O título ela conquistou na Colônia Penal Feminina do Recife. Cinco anos depois, conta sua história
Marcionila Teixeira (texto)
Paulo paiva/DP (foto)
Rebecca Rhaysa Santos Guedes, 25 anos, já foi princesa. Sim, puseram uma coroa em sua cabeça. Foi dentro da cadeia, na Colônia Penal Feminina do Recife, no ano de 2011. Tinha 19 anos quando findou eleita a primeira Miss Penitenciária de Pernambuco. Recebeu, por sua beleza, R$ 1 mil, além de uma promessa de um curso profissionalizante. O segundo prêmio, no entanto, nunca chegou, conta Rebecca. E hoje, fora da prisão, aquelas aulas fazem falta. Isso foi há cinco anos, quando tinha dez quilos a menos, mais saúde e esperanças. As fotos e a cobertura da imprensa feitas na época não deixam a jovem mentir. Recebeu a coroa das mãos da então deputada federal Ana Arraes, mãe do ex-governador Eduardo Campos. As matérias também falavam do teor da premiação.
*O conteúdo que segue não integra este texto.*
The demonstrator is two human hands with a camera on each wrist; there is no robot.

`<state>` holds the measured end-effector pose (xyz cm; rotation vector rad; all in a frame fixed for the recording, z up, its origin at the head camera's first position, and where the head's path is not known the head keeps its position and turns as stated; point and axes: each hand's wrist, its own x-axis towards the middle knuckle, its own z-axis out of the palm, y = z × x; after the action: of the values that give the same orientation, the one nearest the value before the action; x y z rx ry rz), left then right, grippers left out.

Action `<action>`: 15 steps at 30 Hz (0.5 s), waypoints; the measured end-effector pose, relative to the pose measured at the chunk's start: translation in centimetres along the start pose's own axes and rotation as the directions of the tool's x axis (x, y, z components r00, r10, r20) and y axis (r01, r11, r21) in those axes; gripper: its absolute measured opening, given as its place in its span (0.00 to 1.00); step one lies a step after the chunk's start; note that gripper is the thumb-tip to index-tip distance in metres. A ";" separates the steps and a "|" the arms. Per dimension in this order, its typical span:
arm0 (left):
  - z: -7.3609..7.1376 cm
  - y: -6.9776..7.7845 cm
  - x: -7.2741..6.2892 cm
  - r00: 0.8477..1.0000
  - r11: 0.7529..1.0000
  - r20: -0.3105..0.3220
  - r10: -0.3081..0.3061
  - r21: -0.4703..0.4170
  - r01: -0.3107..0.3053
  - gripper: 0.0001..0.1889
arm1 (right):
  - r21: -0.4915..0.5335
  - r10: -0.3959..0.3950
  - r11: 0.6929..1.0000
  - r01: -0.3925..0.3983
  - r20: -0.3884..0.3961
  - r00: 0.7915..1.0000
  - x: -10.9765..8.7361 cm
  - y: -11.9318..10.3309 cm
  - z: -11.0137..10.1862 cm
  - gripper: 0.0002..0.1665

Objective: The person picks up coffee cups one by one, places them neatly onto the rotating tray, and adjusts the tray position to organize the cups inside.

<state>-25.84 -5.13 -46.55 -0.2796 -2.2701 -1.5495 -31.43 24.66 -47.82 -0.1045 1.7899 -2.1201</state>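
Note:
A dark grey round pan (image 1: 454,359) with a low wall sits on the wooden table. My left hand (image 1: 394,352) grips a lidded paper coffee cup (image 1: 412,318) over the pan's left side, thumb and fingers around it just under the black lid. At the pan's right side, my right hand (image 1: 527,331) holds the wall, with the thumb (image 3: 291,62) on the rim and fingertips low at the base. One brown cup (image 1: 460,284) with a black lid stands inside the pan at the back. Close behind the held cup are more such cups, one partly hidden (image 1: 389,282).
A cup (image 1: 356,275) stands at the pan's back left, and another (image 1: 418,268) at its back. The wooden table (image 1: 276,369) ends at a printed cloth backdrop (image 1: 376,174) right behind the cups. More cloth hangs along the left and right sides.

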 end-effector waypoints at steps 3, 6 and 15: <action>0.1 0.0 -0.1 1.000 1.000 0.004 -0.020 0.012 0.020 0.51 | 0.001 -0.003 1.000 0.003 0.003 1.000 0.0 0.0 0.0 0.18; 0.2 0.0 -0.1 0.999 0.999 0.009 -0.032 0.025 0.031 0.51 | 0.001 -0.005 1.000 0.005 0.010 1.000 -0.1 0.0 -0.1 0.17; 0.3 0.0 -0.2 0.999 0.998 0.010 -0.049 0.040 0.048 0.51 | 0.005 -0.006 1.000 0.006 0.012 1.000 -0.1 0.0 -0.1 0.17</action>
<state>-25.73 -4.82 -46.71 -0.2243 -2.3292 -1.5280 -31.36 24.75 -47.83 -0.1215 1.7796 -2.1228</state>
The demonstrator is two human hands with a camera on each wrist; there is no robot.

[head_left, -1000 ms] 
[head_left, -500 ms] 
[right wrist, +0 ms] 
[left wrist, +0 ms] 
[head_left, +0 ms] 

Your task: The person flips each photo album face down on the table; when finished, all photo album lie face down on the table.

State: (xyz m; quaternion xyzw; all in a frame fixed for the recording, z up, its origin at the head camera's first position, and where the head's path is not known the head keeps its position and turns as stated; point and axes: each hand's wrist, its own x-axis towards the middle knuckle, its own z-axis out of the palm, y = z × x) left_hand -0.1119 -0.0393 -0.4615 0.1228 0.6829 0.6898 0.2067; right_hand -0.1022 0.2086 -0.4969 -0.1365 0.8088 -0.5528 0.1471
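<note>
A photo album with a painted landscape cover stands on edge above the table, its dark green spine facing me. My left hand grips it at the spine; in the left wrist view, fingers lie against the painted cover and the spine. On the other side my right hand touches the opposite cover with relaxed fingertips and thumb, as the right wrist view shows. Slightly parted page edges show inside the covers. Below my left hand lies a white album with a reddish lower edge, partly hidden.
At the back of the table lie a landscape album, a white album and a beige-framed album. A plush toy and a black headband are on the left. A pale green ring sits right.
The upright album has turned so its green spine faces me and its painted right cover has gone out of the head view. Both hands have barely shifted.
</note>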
Na tarde em que conversamos, na sua casa, em Boa Viagem, Rebecca falou sobre o desejo por um emprego. Um curso profissionalizante, afirma, custa algo em torno de R$ 300. Também divagou sobre sonhos de adolescente interrompidos. Sobre o peso das escolhas quando se é muito jovem. Se pudesse voltar atrás, faria diferente, garante.
Rebecca foi julgada e absolvida em 2014, quase quatro anos depois de presa. Deixou o ambiente para onde não quer voltar em 21 de março daquele ano, sem dependência de drogas pesadas, calejada pelos horrores vividos atrás das grades e com o título de miss. Chegou a dividir cela com 18 mulheres. Viu rebeliões violentas. Abandono completo de seres humanos.
A jovem hoje vive com ajuda financeira da família e do companheiro. Também vende doces e salgados feitos pela mãe. Um dia, entretanto, Rebecca foi uma adolescente classe média da Zona Sul do Recife. Frequentava boates caras, praias badaladas, escolas particulares e curso de inglês. Aos 16 anos, experimentou as primeiras notas baixas no colégio. Também começou a ganhar intimidade com a bebida alcoólica e a maconha. Pouco a pouco, a avó materna, uma professora aposentada, cansou da situação. Decidiu enviar a neta para morar com a mãe, no interior do estado.
Foi o começo do fim. Nas palavras da própria Rebecca. Em Gravatá, conta ter tido um acesso mais fácil às drogas. Também se apaixonou. Mas perdeu o amor bandido para um assassinato. Afundou ainda mais nos entorpecentes. Perdeu o domínio de si mesma diante dos efeitos do crack. Em seguida veio a prisão.
Rebecca diz saber o peso de suas escolhas. “Já passou o tempo da minha família investir em mim. Escolhi fazer errado. Se pudesse voltar atrás, escutaria minha mãe, estudaria”, reflete. A jovem chegou a sonhar com a formação de bióloga (diz gostar de trabalhar com o meio ambiente), de artista, de modelo fotográfica. Aos 25 anos, diz ser velha demais para investir em uma universidade. “Você me vê jovem assim, mas tô cansada psicologicamente, fisicamente”, diz.
Hoje a miss deseja o cumprimento da promessa feita pela Seres. “Acho que teria muita oportunidade com essa formação”, reflete. Rebbeca diz ser comunicativa. Gostaria de trabalhar com telemarketing, recepção, turismo… Quem sabe nas ocupações que fizeram parte dos sonhos de infância. “Na época do concurso a gente ganhou autoestima. Foi bom”, lembra.
Procurada pelo Diario, a Seres, através da assessoria de imprensa, chegou a questionar se a jovem tinha algum documento para garantir que tem direito ao curso. “Foi tudo de boca. Mas a imprensa cobriu a premiação”, disse a jovem. Rebecca lembra até do nome do agente penitenciário à frente do evento na época. Conta ter ido à Secretaria de Ressocialização (Seres) pelo menos três vezes após a soltura para receber o curso. Voltou de mãos vazias, sem garantia das aulas e do cumprimento da promessa. Em nota enviada por email, a Seres afirmou que “por meio da Gerência de Educação e Qualificação, se coloca à disposição para receber a ex-detenta a fim de verificar a sua situação com relação ao curso”.
Rebecca venceu 11 candidatas das colônias penais femininas do Recife, Buíque e Abreu e Lima. Além da beleza, contaram bom comportamento e testes de conhecimento. A jovem parece ter amadurecido mais rapidamente do que desejava. Viveu intensamente em muito pouco tempo. Agora a Miss Penitenciária parece querer respirar. Sem sobressaltos. Sem tantas emoções. Apenas e simplesmente respirar.